General damages $26,000.00

Special damages $2,118.00

Future expenses $9,500.00

Past economic loss $1,200.00

Interest on past economic loss $264.48

Future economic loss $40,500.00

Loss of superannuation $3,753.00

Total $83,335.48

  1. [68]
    There will therefore be judgment that the defendant pay the plaintiff $83,335.48. Presumably a special order has to be made for the money to be paid to the Public Trustee until he is released from custody, but I will hear submissions about that and about costs when judgment is delivered.

Footnotes

[1]  There were a whole series of procedures:  Exhibit 1 Document 1, p 15, p 71.

[2]  The plaintiff said that he usually sat on that particular seat:  p 42.

[3]  Plaintiff p 34 lines 29-35.

[4]  Plaintiff p 19, p 34.

[5]  In Exhibit 6 (17 September 2004) he referred to “a fine spray of water” on the floor.
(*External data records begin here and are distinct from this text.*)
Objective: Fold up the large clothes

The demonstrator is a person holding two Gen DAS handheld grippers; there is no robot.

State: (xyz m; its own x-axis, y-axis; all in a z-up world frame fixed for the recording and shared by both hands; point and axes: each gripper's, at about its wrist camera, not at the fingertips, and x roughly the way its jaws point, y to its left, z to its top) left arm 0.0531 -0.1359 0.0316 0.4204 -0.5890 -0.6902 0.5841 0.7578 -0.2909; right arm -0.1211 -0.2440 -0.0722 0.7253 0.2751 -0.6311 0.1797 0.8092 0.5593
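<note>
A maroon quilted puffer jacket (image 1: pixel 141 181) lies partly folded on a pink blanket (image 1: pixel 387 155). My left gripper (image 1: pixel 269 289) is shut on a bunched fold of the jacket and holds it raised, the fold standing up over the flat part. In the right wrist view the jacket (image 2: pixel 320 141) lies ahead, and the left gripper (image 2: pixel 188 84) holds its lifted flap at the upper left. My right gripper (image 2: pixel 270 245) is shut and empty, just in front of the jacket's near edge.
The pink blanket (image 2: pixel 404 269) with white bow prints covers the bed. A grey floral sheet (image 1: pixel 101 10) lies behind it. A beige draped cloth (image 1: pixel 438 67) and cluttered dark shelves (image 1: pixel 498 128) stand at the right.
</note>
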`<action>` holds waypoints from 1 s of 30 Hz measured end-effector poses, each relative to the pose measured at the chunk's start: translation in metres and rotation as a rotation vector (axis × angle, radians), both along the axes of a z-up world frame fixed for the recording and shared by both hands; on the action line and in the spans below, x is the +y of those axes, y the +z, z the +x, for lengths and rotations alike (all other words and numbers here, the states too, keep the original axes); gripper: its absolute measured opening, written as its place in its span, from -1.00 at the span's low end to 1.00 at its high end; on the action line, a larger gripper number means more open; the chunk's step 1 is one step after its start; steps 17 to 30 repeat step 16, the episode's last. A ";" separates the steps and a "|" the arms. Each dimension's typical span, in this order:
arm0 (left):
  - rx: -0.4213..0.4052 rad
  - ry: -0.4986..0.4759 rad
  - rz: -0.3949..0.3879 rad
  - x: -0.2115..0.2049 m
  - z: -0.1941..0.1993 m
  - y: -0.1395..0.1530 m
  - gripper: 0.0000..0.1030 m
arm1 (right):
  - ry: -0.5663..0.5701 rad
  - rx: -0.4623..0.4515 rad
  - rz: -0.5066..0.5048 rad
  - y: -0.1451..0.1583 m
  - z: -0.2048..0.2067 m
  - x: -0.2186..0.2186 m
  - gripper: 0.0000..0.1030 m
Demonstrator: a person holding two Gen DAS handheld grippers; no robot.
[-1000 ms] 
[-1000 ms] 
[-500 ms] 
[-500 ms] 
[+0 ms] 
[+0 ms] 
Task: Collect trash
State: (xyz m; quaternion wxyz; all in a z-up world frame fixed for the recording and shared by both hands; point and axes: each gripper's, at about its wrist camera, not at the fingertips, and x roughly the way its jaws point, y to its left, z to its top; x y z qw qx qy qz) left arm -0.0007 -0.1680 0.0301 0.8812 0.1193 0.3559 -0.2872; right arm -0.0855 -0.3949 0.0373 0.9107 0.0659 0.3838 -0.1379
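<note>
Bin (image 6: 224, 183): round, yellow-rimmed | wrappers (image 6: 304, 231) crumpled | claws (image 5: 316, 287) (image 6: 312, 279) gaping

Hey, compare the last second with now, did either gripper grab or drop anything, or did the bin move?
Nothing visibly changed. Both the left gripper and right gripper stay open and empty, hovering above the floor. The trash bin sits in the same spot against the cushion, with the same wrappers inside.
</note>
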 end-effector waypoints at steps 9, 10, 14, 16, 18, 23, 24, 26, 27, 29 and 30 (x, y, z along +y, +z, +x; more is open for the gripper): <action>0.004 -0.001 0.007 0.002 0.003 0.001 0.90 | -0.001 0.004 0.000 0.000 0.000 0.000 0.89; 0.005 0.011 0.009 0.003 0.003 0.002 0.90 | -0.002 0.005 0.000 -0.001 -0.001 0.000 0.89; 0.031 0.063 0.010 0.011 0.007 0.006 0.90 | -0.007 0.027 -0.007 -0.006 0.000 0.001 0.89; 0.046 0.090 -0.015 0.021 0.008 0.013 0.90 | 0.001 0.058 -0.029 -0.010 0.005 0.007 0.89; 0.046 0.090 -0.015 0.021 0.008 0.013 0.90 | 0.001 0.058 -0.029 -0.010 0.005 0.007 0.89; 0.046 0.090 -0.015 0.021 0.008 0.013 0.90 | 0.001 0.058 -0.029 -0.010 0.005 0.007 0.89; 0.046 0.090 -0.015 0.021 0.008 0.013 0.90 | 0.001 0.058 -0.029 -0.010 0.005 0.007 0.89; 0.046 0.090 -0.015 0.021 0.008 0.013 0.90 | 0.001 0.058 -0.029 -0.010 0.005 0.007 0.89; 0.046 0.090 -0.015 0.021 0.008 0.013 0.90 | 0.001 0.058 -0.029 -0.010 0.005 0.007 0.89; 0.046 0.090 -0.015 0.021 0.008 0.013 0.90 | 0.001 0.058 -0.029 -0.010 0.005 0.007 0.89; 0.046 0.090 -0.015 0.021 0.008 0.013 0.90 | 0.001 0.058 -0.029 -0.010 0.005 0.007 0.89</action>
That is inconsistent with his other descriptions, and the descriptions of others.

[6]  Wright p 53 line 54 – p 54 line 22.

[7]  Cook p 62 lines 11-28; p 75 lines 31-42.

[8]  Exhibit 1 Document 2, p 470.

[9]  As indeed the plaintiff himself recognised:  p 32 line 30.

[10]  Cook p 62; she said it was the size of a 50 cent piece:  p 75.  Later she said it was under the bench to the right (in the video) of where the plaintiff was sitting:  p 79.

[11]  A puddle about 4 cm in diameter:  p 54.

[12]  Under cross-examination he maintained that there was no difference:  p 56.

[13]  This is a composition of what is said in paragraph 3(b) and paragraph 4.

[14]  The floor was vinyl:  Exhibit 1 Document 7.  For polishing see p 62, p 37, p 54; Exhibit 6 para 6.

[15]  Soon after he was back on the seat, he appears to be pointing to something on the floor which other inmates look at:  Exhibit 4, 13:21:10.

[16]  For example, she claimed she was in the unit a few seconds after the fall:  p 62.  The video shows it was several minutes after.

[17]  There is nothing in the evidence to suggest any other contaminant.

[18]  That seems to have been the conclusion reached at the prison at the time:  see Exhibit 1 Document 12 para 473.

[19]  Exhibit 1 Document 7:  Daily sweeping in the mornings with hourly inspections by a patrol.

[20]  Exhibit 1 Document 6 p 4(d).

[21] Pollard v Trude [2008] QSC 119 at [40].

[22]  The unit cleaner normally cleaned up after spills:  p 38.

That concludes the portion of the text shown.